Since January 2001, the U.S. has lost 2.7 million manufacturing jobs. Job loss by sector: wood products 50,000, nonmetallic mineral products, 61,000, primary metals, 145,000, fabricated metal products, 272,000, machinery 300,000, computer and electronic products, 536,000, electrical equipment and appliances 136,000, transportation equipment 209,000, furniture and related products 97,000, misc. manufacturing 79,000, food manufacturing 53,000, beverages and tobacco products 13,000, textile mills 128,000, textile product mills 33,000, apparel 172,000, leather and allied products 18,000, paper and paper products 90,000, printing and related support activities 137,000, petroleum and coal products 10,000, chemicals 79,000, plastics and rubber products 125,000.
Since January 2001, financial activities created 247,000 jobs, and nontradable domestic services (education services, healthcare and social assistance, leisure and hospitality, and membership associations) created 2,026,000 jobs.
These service jobs were offset by 302,000 lost jobs in retail, 261,000 lost jobs in transport and warehousing, 124,000 lost jobs in management of enterprises, and 1,222,000 lost jobs in tradable services such as telecommunications, ISPs, search portals, and data processing, accounting and bookkeeping, architecture and engineering, computer systems design, and business support services.
That leaves a net increase of 488,000 jobs in domestic services created during the past 3 and one quarter years. Offsetting these jobs with 2.7 million lost manufacturing jobs, leaves the U.S. economy with 2.2 million fewer private sector jobs at the end of April 2004 than existed in January 2001.
Once free trade was a reasoned policy based in sound analysis. Today it is an ideology that hides labor arbitrage. Because of the low cost of foreign labor, U.S. firms product offshore for their U.S. customers. The high speed Internet permits people from all over the world to compete against Americans for knowledge jobs in the U.S. Consequently, the
``New Economy'' is being outsourced even faster than the old manufacturing economy.

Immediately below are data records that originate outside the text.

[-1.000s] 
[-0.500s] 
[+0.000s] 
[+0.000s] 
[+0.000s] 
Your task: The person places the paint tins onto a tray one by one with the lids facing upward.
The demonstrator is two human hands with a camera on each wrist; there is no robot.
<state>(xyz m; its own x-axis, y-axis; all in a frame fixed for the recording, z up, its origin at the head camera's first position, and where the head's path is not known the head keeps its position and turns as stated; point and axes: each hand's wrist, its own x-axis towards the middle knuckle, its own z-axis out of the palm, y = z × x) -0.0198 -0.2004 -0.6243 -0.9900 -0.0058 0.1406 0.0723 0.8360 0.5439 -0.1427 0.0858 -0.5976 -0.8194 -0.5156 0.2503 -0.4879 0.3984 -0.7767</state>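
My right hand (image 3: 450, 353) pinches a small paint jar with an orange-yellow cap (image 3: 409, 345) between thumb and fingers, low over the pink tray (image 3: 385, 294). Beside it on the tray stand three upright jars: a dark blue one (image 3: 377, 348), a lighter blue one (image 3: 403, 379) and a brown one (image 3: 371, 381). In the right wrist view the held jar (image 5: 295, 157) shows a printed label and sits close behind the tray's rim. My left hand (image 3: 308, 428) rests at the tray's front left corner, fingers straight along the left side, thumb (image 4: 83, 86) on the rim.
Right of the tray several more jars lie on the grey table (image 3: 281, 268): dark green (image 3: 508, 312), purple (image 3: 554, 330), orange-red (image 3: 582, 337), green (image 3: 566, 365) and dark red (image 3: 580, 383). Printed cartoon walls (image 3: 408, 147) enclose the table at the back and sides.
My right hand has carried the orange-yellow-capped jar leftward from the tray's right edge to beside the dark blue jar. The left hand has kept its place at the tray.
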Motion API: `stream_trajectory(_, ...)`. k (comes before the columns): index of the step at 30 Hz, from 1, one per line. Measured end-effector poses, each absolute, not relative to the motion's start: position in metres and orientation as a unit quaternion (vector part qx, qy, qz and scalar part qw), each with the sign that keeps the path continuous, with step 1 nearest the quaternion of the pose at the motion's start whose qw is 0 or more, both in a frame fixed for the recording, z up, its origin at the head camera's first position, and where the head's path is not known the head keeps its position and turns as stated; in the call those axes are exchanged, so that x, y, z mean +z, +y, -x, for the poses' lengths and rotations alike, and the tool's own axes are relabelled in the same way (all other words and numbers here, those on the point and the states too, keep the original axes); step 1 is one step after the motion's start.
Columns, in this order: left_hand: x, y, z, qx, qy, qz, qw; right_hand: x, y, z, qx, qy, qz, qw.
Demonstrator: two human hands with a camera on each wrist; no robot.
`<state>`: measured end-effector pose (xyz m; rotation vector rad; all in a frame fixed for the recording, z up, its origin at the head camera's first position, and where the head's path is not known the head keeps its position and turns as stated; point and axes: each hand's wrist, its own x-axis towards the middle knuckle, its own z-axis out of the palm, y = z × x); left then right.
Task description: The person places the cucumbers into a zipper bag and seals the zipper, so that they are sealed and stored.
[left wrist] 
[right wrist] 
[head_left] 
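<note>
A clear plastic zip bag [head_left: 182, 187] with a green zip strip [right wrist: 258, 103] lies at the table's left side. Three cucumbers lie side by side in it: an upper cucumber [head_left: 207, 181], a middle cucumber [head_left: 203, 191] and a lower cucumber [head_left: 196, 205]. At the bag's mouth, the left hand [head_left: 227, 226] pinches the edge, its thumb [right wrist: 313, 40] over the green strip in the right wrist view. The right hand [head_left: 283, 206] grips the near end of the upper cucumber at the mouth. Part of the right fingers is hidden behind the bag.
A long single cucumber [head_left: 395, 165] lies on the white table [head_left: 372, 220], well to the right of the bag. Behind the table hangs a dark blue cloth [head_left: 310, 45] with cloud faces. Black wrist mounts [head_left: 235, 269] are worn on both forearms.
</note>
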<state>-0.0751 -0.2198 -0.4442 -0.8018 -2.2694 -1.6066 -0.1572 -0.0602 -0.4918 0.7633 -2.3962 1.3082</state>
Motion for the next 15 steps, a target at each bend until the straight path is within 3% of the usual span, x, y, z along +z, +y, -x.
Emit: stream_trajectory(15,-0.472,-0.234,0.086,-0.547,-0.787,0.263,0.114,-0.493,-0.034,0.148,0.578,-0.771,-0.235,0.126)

Where does this leave Americans? It leaves them in low-pay domestic services. As the BLS 10-year job forecast made clear, 7 of the 10 areas that are forecast to create the most jobs do not require any university education--definitely not the picture of a high-tech economy.
Why then will Americans attend universities? Will Wal-Mart require an MBA to stock its shelves? Will nursing homes want their patients bathed by engineers?
Obviously, education and retraining are not answers to job loss from US employers substituting foreign labor for American labor.
One does not have to be an economic genius to understand what is happening. Capital is most productive where labor is most abundant, and labor is most productive where capital is most abundant.
Thus, we see US capital flowing to Asia where labor is cheapest, and Asian labor flowing via the Internet to the US where capital is abundant.
US labor loses both ways. Products Americans used to make are now made offshore, and the Internet lets foreigners compete against Americans in the US labor market.
An engineer in Boston, Seattle, Atlanta, or Los Angeles cannot compete with an Internet hire in India, China, or Eastern Europe, because the cost of living in the US is much higher. The Boston engineer cannot work for the Indian salary, because his mortgage debt and grocery prices will not adjust downward with the salary.
The man in the street has no difficulty comprehending this simple fact, but for ideologues, free trade is a virtue--regardless of the harm done to American labor and the US economy.